Introduction and Use Cases
Software Development Life Cycle (SDLC)
Distributed Execution
For both of these use cases, you will need to be able to move various objects between masking engines. These objects may include the following:
- Algorithms
- Masking Jobs
- Connectors
- Rulesets
- Inventory
- Domains
- Profile Expressions
- Profile Sets
You can move a subset of these objects between engines using the Masking V5 APIs.
See the following sections for instructions.
Software Development Life Cycle (SDLC)
Using an SDLC process often requires setting up multiple masking engines, each for a different part of the cycle (Development, QA, Production).
Distributed Execution
For many organizations, the size of the profiling and masking workloads requires more than one production masking engine or the data sources are in different administrative/geographic areas making multiple engines more appropriate. These masking engines can be identical in configuration or be partially equivalent depending on the organization's needs.
Concepts
Syncable Object
Syncable objects are external representations of objects within the Delphix Masking Engine that can be exported from one engine and imported into another. The Delphix Masking Engine supports the concept of EngineSync, which is the ability to coordinate the use of masking algorithms across multiple Delphix Engines. EngineSync currently supports exporting a subset of algorithms and the encryption key as syncable objects.
Dependencies
Most objects within the Delphix Masking Engine are compositional. In order to properly capture the behavior of a syncable object, you must export its dependencies along with the object itself. For example, when exporting a lookup algorithm, you must also export the encryption key to capture the behavior of the algorithm properly.

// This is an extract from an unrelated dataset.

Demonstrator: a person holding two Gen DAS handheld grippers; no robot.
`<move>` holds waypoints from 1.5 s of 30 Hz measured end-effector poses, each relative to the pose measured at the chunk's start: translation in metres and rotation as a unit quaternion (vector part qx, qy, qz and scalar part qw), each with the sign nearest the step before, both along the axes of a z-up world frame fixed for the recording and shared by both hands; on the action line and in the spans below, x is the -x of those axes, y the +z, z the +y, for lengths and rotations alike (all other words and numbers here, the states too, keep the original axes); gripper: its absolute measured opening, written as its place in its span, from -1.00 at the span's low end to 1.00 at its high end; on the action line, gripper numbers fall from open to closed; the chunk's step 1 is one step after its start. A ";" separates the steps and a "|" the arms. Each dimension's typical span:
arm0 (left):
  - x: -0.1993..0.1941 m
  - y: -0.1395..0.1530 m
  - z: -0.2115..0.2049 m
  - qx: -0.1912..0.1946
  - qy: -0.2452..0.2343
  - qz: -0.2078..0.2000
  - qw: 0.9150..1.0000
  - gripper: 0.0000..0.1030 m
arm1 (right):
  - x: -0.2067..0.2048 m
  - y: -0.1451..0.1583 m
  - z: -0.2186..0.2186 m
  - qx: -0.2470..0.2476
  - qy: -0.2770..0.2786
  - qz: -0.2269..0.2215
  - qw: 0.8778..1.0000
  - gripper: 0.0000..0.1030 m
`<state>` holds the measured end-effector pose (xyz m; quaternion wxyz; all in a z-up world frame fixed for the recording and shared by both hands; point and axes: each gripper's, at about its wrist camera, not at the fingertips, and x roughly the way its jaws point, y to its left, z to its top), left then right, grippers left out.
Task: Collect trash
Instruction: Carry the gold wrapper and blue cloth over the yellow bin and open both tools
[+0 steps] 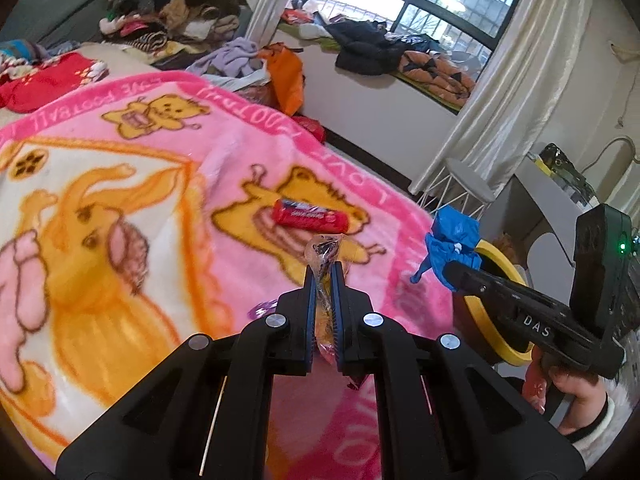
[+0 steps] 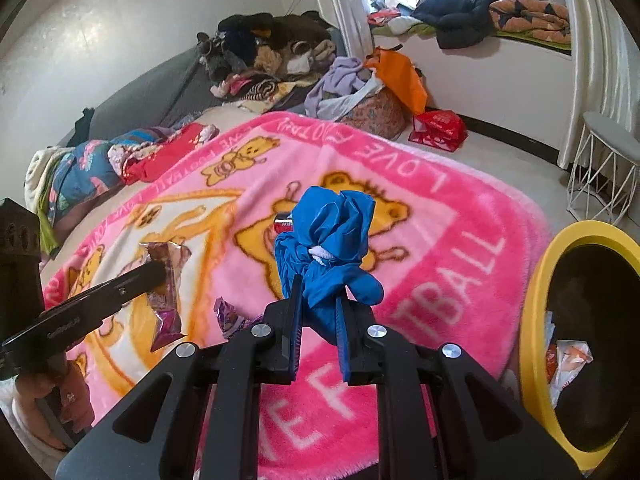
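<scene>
- Across a bed lies a pink fleece blanket (image 2: 460, 240) printed with yellow cartoon bears and white lettering; it serves as the working surface.
- Beyond the far edge of the blanket: piled clothing (image 2: 264, 52) against the wall, an orange bag (image 2: 402, 76), a window seat strewn with garments (image 1: 372, 46), cream curtains, a white wire stool (image 2: 608, 168).
- Left gripper (image 1: 325, 276): jaws pressed together on a crinkled snack wrapper (image 1: 323, 252), which stands up from between the pads, clear of the blanket.
- Right gripper (image 2: 318, 300): jaws pinching a crumpled blue plastic bag (image 2: 332, 232), bunched above the fingertips and lifted off the blanket.
- A red wrapped packet (image 1: 310, 216) rests on the blanket near its middle, on a bear print, beyond the left jaws and apart from them.
- A purple foil wrapper (image 2: 228, 320) lies on the blanket near its front edge, just left of the right gripper.
- Right wrist view only: the open mouth of a yellow-rimmed bin (image 2: 532, 320) off the blanket's right edge, with wrappers inside, and a red bag (image 2: 440, 128) on the floor.
- Left wrist view only: the person's hand (image 1: 576, 396) gripping the right tool's handle.
</scene>
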<state>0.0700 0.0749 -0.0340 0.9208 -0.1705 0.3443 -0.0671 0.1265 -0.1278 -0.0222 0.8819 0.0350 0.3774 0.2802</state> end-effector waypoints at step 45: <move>-0.056 0.032 -0.169 -0.027 -0.169 -0.056 0.984 -0.92 | 0.005 0.003 -0.188 -0.031 -0.209 -0.015 0.977 -0.73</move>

Object Identifiers and Types
EngineSync uses object identifiers to name unique objects within the engine. The follow object types are currently supported:
- KEY
- Certain algorithms:
- BINARYLOOKUP - Refers to Binary Lookup Algorithms
- LOOKUP - Secure lookup is the most commonly used type of algorithm. When this algorithm replaces real, sensitive data with fictional data, it is possible that it will create repeating data patterns, known as “collisions.” For example, the names “Tom” and “Peter” could both be masked as “Matt.” Because names and addresses naturally recur in real data, this mimics an actual data set.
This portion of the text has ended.